The usual source of authority for federal common law rules governing a suit between private parties is a federal statute. The plaintiffs, however, concede that the relevant statutory framework provides no cause of action. Another source of authority is the Constitution. E.g., Bivens v. Six Unknown Federal Narcotics Agents, 403 U.S. 388, 91 S.Ct. 1999, 29 L.Ed.2d 619 (1971). The plaintiffs, however, have not argued that the logic of our Constitutional structure requires the federal right of action they seek.

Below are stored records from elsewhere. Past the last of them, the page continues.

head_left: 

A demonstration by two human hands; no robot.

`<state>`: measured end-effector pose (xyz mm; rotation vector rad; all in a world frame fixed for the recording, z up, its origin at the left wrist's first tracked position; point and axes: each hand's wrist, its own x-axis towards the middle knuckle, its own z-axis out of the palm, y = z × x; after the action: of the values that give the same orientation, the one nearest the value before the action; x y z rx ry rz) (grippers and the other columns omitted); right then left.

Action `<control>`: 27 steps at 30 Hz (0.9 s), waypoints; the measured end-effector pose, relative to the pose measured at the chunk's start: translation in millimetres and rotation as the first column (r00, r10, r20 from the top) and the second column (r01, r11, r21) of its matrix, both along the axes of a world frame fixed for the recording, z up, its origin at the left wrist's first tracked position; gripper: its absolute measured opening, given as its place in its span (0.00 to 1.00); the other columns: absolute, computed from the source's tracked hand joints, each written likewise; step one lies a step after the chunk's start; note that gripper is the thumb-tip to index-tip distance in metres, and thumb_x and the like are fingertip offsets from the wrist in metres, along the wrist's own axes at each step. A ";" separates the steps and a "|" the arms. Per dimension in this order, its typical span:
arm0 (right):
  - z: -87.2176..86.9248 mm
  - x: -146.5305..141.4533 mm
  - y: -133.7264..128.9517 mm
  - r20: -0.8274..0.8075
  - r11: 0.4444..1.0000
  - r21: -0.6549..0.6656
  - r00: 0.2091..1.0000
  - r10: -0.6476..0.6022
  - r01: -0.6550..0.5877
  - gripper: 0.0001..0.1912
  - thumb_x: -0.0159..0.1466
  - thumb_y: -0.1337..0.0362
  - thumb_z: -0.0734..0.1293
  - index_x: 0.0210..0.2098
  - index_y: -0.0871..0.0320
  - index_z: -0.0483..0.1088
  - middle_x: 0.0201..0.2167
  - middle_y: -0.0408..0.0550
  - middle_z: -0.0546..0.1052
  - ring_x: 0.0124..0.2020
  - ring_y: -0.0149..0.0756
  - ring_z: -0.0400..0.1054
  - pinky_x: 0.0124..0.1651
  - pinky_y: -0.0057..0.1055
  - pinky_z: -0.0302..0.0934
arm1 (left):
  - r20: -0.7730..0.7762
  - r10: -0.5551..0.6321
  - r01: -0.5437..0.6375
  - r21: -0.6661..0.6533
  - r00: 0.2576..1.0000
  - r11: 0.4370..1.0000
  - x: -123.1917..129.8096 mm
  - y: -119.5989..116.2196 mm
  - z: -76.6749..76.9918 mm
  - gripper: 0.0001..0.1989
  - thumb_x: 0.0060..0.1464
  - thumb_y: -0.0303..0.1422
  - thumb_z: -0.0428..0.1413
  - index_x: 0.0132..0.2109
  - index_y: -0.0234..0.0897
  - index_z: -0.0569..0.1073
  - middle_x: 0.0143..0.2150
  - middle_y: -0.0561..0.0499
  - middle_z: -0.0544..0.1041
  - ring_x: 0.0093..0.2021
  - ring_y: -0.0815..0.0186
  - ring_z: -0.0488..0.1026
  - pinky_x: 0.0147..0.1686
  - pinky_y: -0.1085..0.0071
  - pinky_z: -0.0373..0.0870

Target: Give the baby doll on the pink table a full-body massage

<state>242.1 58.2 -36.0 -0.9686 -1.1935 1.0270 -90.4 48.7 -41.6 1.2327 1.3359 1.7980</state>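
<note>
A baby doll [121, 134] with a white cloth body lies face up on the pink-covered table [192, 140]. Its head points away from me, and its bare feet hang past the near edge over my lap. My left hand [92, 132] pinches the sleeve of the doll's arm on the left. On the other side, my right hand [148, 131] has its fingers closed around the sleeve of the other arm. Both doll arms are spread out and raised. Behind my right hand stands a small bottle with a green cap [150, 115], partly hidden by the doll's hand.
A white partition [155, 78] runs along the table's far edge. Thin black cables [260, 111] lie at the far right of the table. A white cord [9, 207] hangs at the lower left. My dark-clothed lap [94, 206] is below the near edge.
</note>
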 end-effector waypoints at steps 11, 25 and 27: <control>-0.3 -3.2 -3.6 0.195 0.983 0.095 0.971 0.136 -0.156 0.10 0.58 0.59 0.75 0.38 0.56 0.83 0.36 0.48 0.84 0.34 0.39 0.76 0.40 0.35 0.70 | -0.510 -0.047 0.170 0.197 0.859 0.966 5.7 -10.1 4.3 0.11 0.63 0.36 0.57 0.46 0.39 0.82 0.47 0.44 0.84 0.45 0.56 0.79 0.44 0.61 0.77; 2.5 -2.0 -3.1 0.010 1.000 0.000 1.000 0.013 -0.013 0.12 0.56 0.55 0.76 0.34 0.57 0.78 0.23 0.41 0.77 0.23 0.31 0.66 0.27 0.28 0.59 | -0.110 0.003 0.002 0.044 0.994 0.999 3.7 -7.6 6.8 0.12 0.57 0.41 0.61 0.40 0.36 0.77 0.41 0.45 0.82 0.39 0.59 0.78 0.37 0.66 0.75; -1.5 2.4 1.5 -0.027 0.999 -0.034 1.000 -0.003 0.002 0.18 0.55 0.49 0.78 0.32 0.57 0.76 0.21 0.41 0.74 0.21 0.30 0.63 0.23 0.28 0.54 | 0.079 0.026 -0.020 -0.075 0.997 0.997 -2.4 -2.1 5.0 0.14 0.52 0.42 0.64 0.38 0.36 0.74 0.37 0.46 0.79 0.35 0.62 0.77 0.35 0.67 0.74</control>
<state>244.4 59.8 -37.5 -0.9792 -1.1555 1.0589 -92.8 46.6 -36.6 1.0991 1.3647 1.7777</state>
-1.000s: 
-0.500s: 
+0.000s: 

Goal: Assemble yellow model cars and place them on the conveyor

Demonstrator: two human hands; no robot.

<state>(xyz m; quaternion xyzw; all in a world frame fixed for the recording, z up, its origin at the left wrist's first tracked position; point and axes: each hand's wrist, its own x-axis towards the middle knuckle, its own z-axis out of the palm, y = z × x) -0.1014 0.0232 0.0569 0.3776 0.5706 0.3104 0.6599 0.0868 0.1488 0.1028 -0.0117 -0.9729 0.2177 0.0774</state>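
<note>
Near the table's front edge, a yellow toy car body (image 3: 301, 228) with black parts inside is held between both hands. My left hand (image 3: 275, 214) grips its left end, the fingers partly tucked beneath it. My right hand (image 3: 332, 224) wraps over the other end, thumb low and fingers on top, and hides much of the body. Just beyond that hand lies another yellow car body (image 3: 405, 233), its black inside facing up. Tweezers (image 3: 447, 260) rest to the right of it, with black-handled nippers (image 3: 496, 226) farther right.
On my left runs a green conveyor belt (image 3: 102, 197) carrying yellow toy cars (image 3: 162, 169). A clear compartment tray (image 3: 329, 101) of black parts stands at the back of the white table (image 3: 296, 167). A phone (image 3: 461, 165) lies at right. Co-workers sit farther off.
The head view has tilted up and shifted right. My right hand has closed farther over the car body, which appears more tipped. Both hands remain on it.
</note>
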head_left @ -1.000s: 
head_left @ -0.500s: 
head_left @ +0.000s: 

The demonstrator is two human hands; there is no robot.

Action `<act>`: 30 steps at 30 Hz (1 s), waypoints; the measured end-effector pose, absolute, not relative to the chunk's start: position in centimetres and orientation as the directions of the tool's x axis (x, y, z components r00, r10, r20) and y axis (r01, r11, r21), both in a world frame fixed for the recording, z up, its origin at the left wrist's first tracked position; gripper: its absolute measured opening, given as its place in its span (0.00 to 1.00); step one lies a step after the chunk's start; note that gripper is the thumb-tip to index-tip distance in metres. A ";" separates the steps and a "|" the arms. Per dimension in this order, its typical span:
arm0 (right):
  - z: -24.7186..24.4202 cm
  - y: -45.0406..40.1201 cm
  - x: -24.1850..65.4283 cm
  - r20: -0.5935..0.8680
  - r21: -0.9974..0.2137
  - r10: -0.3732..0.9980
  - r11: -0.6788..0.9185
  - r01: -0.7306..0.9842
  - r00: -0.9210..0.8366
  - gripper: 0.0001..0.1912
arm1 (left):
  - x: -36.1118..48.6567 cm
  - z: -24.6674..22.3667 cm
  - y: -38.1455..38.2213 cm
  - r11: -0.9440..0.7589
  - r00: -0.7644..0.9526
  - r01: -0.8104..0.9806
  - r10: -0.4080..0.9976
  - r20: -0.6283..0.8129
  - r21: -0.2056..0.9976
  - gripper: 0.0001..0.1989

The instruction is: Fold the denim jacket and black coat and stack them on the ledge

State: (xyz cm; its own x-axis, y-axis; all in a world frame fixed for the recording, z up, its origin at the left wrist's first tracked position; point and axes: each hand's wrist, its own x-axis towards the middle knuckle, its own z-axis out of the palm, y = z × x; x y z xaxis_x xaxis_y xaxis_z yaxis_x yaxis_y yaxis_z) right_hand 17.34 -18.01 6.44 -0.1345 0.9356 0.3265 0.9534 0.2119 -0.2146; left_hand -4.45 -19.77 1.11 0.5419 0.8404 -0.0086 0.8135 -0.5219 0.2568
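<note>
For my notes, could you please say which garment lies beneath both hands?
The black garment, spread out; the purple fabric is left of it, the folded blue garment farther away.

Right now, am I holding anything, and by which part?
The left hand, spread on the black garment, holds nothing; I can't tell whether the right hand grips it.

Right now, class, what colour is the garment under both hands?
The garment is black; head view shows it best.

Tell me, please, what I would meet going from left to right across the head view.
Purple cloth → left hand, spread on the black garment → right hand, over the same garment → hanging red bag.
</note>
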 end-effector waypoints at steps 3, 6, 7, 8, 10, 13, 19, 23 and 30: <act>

Sometimes federal courts have created federal common law to govern a suit between private parties without explicit reference to either a statute or the Constitution. In these cases, however, the federal common law rule has been necessary to "protect a uniquely federal interest." Texas Indus., Inc. v. Radcliff Materials, Inc., 451 U.S. 630, 640, 101 S.Ct. 2061, 2067, 68 L.Ed.2d 500 (1981) (earlier sources omitted). We have held that the authority to create a federal common law rule without reference to a statute or the Constitution exists only "in such narrow areas as those concerned with the rights and obligations of the United States, interstate or international disputes implicating the conflicting rights of the States or relations with foreign nations, and admiralty cases." Smith v. Dearborn Financial Servs., Inc., 982 F.2d 976, 981 (6th Cir.1993). See Banco Nacional de Cuba v. Sabbatino, 376 U.S. 398, 84 S.Ct. 923, 11 L.Ed.2d 804 (1964) (applying "act of state" doctrine to Cuban nationalization of industry); Clearfield Trust Co. v. United States, 318 U.S. 363, 63 S.Ct. 573, 87 L.Ed. 838 (1943) (duty of United States in regard to commercial paper issued by it).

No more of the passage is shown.